If you have a lot of boilerplate content on your page compared to the specific content of that page, Google may view these pages as duplicate. The result is pretty serious: it may not show your individual product pages in the search results. Therefore, Google recommends keeping your boilerplate content to a minimum.

Of course, you'll need a menu and a footer. In the footer, don't include your entire privacy statement. Instead, add a link to a specific page.

How to find and monitor duplicate content

Checking for duplicate content regularly is essential because new pages, updates, or site changes can accidentally create duplications over time. Regular audits ensure you maintain control over your indexed pages and avoid unintentional penalties or ranking issues caused by duplicate content.
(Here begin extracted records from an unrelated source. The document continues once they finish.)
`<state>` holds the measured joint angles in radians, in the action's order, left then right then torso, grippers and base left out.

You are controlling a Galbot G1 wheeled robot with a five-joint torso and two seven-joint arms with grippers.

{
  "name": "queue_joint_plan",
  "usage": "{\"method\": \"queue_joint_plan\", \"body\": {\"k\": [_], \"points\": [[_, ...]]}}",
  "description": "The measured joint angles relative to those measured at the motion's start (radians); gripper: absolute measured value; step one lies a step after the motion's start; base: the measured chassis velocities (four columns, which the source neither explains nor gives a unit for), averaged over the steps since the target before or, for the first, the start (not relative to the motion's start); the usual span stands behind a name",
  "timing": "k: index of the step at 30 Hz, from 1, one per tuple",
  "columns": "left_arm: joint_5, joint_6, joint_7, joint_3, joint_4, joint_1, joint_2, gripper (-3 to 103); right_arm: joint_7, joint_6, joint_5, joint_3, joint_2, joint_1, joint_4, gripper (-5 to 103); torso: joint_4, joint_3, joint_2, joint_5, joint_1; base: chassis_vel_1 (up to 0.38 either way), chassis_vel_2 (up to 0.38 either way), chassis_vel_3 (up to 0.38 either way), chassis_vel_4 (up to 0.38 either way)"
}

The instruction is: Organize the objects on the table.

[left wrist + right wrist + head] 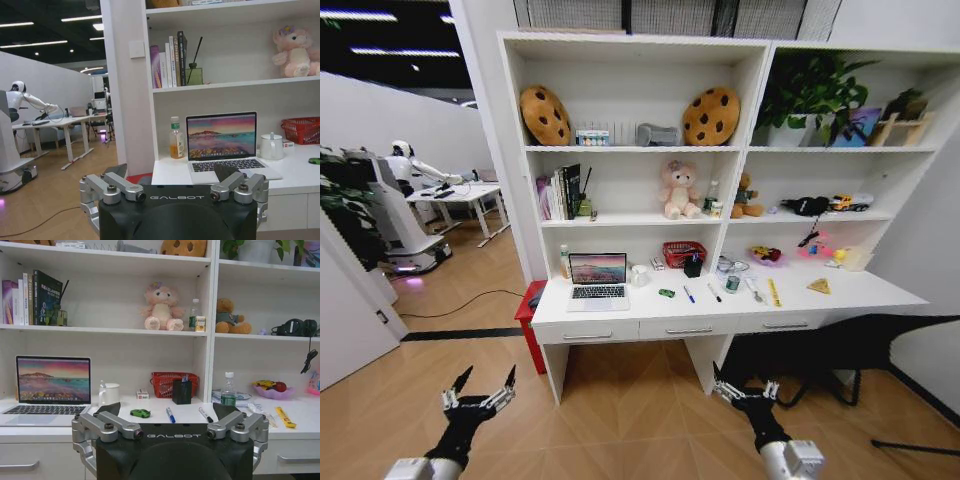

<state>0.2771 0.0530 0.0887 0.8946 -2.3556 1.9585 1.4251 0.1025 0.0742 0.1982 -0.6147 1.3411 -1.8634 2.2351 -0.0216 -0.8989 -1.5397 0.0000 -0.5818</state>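
White table (620, 318) carries the laptop (598, 281); right of it, a green car (666, 293) and pens (689, 294), small and blurry. Both my left gripper (480, 392) and right gripper (742, 388) hang spread before it.

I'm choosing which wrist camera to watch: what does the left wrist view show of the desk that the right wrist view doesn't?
Left wrist view alone: an orange drink bottle beside the laptop, and the left gripper, open. Right wrist view alone: a blue pen, a dark pen, a yellow ruler, a black pen holder and the right gripper, open. Both: the laptop, white mug, red basket and green toy car.
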Motion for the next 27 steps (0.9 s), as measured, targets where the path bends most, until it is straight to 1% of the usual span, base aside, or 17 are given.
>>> {"method": "queue_joint_plan", "body": {"k": [1, 4, 7, 11, 16, 19, 20, 21, 23, 27], "points": [[0.000, 0.000, 0.000, 0.000, 0.000, 0.000, 0.000, 98, 0.000, 0.000, 0.000, 0.000, 0.000, 0.000, 0.000, 100, 0.0000, 0.000, 0.000, 0.0000, 0.000, 0.000, 0.000, 0.000, 0.000], [-0.007, 0.000, -0.001, -0.002, -0.002, 0.002, 0.006, 98, 0.001, 0.038, -0.004, -0.007, 0.005, 0.005, -0.009, 100, 0.0000, 0.000, 0.000, 0.0000, 0.000, 0.000, 0.000, 0.000, 0.000], [-0.009, 0.000, -0.003, -0.002, -0.004, 0.003, 0.007, 98, 0.002, 0.060, -0.013, -0.012, 0.009, 0.005, -0.015, 100, 0.0000, 0.000, 0.000, 0.0001, 0.000, 0.000, 0.000, 0.000, 0.000], [-0.013, 0.000, -0.006, -0.001, -0.006, 0.005, 0.007, 98, 0.001, 0.078, -0.024, -0.014, 0.019, 0.003, -0.021, 100, 0.0000, 0.000, 0.000, 0.0000, 0.000, 0.000, 0.000, 0.000, 0.000], [-0.013, 0.001, -0.009, 0.001, -0.016, 0.007, 0.005, 98, -0.002, 0.076, -0.025, -0.010, 0.025, -0.002, -0.014, 100, -0.0001, 0.000, 0.000, 0.0000, 0.000, 0.000, 0.000, 0.000, 0.000], [-0.013, 0.003, -0.013, 0.001, -0.026, 0.007, 0.004, 97, -0.016, 0.063, -0.019, -0.009, 0.029, -0.011, -0.007, 100, -0.0001, 0.000, 0.000, 0.0000, 0.000, 0.000, 0.000, 0.000, 0.000], [-0.013, 0.004, -0.013, 0.000, -0.027, 0.007, 0.006, 96, -0.023, 0.061, -0.018, -0.009, 0.029, -0.014, -0.007, 100, -0.0001, 0.000, 0.000, 0.0000, 0.000, 0.000, 0.000, 0.000, 0.000], [-0.013, 0.004, -0.013, 0.000, -0.027, 0.007, 0.006, 96, -0.023, 0.061, -0.018, -0.009, 0.029, -0.014, -0.007, 100, -0.0001, 0.000, 0.000, 0.0000, 0.000, 0.000, 0.000, 0.000, 0.000], [-0.016, 0.004, -0.014, -0.005, -0.025, 0.008, 0.008, 99, -0.031, 0.061, -0.018, -0.010, 0.031, -0.015, -0.007, 100, 0.0000, 0.000, 0.000, 0.0000, 0.000, 0.000, 0.000, 0.000, 0.000], [-0.022, 0.004, -0.015, -0.011, -0.021, 0.007, 0.007, 97, -0.032, 0.062, -0.018, -0.010, 0.031, -0.009, -0.005, 100, -0.0001, 0.000, 0.000, 0.0000, 0.000, -0.013, 0.009, 0.005, -0.013]]}}
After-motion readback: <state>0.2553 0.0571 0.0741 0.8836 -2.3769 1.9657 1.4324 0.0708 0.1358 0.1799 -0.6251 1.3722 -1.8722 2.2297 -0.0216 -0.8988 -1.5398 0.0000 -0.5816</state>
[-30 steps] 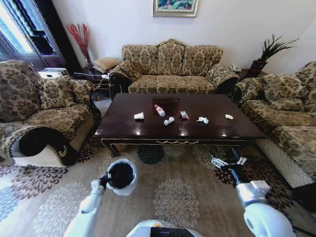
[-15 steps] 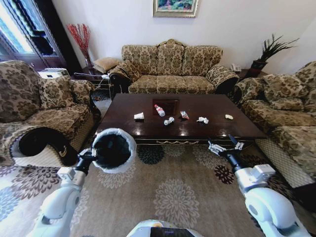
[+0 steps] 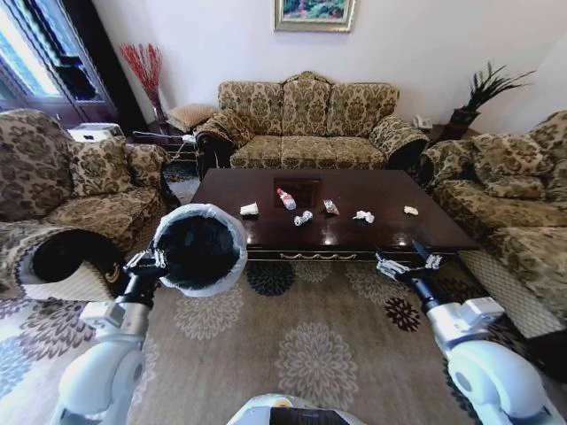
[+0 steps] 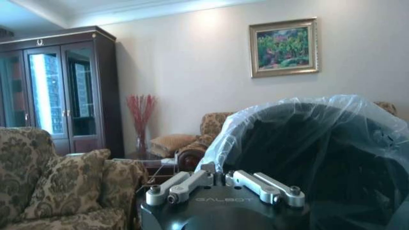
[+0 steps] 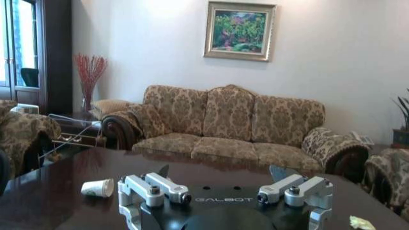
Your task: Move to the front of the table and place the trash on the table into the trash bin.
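The table (image 3: 354,226) stands on the carpet ahead of the robot, with a sofa (image 3: 306,124) behind it.

Trash lies along the middle of the table, 6 pieces in a loose row:
- a paper cup (image 3: 249,209) on its side, nearest the table's left end;
- a bottle with red cap and label (image 3: 285,198), lying down, just right of the cup;
- a white paper wad (image 3: 303,217), on the near side of the bottle;
- a colourful wrapper (image 3: 330,206), right of that wad;
- a second white wad (image 3: 363,215), further right;
- a pale scrap (image 3: 410,210), closest to the table's right end.

All 6 pieces rest apart from each other on the table.

The left hand (image 3: 151,262) is clamped on the rim of the trash bin (image 3: 199,248), fingers together on it in the left wrist view. The bin is held in the air, tilted with its mouth facing the camera, at the table's near left corner. Its white bag liner (image 4: 300,108) is folded over the rim.

The right hand (image 3: 405,263) hangs in front of the table's near edge, toward the right end, fingers apart and holding nothing. It touches no trash.
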Motion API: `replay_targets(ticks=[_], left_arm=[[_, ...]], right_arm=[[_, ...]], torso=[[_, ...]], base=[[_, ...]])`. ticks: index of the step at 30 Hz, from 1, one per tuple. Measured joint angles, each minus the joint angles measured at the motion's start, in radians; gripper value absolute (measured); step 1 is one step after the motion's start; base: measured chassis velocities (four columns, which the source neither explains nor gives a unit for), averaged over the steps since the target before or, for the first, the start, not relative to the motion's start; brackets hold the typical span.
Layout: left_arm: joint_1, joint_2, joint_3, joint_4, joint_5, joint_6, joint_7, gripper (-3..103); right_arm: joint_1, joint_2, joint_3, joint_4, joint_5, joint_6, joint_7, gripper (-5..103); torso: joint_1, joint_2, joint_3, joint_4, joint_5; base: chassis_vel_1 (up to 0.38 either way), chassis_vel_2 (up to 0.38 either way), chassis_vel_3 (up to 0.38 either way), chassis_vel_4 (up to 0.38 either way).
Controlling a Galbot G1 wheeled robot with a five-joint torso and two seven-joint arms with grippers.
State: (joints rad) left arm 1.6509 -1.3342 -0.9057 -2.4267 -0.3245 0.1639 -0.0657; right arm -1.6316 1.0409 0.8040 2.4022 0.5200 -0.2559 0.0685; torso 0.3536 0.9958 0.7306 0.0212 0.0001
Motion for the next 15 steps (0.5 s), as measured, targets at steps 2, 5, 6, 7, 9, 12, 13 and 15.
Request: replay_targets(ticks=[2, 5, 6, 7, 9, 12, 13, 15], left_arm=[[0.002, -0.002, 0.000, 0.000, 0.003, -0.001, -0.001, 3], [0.005, -0.008, 0.002, 0.000, 0.012, -0.002, -0.005, 3], [0.005, -0.008, 0.002, 0.000, 0.013, -0.003, -0.005, 3], [0.005, -0.008, 0.002, 0.000, 0.013, -0.003, -0.005, 3], [0.005, -0.012, 0.007, 0.002, 0.025, -0.005, -0.006, 3], [0.003, -0.014, 0.010, 0.006, 0.031, -0.007, -0.006, 3], [0.001, -0.015, 0.012, 0.009, 0.032, -0.008, -0.006, 3], [-0.001, -0.017, 0.013, 0.011, 0.034, -0.008, -0.006, 3]], right_arm=[[0.000, 0.001, 0.000, 0.000, 0.000, 0.000, 0.000, 100], [0.000, 0.001, 0.000, -0.001, 0.000, 0.003, -0.002, 100], [0.000, 0.001, 0.000, -0.001, 0.000, 0.003, -0.002, 100], [0.000, 0.001, 0.000, -0.001, 0.000, 0.003, -0.002, 100], [0.000, 0.002, 0.000, -0.004, -0.001, 0.004, -0.003, 100], [0.002, 0.001, 0.001, -0.006, -0.001, 0.004, -0.003, 100], [0.004, 0.001, 0.000, -0.007, -0.002, 0.004, -0.004, 100], [0.007, 0.000, -0.001, -0.010, -0.002, 0.004, -0.004, 100]], torso=[[0.000, 0.000, 0.000, 0.0000, 0.0000], [0.000, 0.000, 0.000, 0.0000, 0.0000], [0.000, 0.000, 0.000, 0.0000, 0.0000], [0.000, 0.000, 0.000, 0.0000, 0.0000], [0.001, 0.000, 0.001, 0.0000, -0.0001], [0.001, -0.001, 0.001, 0.0002, 0.0003], [0.001, 0.000, 0.000, -0.0002, 0.0000], [0.000, 0.000, 0.000, -0.0004, -0.0004]], base=[[-0.124, 0.144, 0.144, -0.127], [-0.216, 0.210, 0.209, -0.193], [-0.278, 0.276, 0.247, -0.225], [-0.278, 0.276, 0.247, -0.225], [-0.264, 0.284, 0.280, -0.280], [-0.298, 0.303, 0.296, -0.305], [-0.326, 0.308, 0.315, -0.310], [-0.307, 0.292, 0.315, -0.303]])
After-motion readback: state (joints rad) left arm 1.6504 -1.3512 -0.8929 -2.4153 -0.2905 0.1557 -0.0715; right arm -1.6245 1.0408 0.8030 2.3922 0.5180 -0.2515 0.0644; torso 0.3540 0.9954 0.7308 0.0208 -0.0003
Here’s how you can easily keep everything in check:

  • Use tools like Google Alerts to notify you when your content appears elsewhere on the web.
  • Tools like SiteGuru can help you identify duplicate content quickly with a recently added AI-powered feature called Content Similarity Report. By analyzing the actual meaning behind your pages, this report detects when content overlaps too much, leading to potential internal competition. Unlike so many similar tools, this one doesn’t just look for identical meta descriptions or keywords, but rather it digs into the content itself. Whether it suggests merging similar pages or revamping certain sections, it empowers you to optimize your site structure, so that each page stands out and delivers the best possible results for your SEO strategy.
  • Last but not least, schedule regular content audits to review your website and ensure originality across all pages.

Conclusion

Duplicate content can negatively impact how your website is indexed and ranked. Thankfully, it's easy to find and fix, so there’s no reason to have duplicate content on your website!

By tackling duplicate content methodically and focusing on quality, you can improve your SEO rankings and ensure your content stands out to search engines and visitors. 

Understand that fixing thousands of pages of duplicate content is a time-consuming process. However, creating unique, authoritative content for each page is crucial for long-term success. And it can be a lot quicker with the right tools!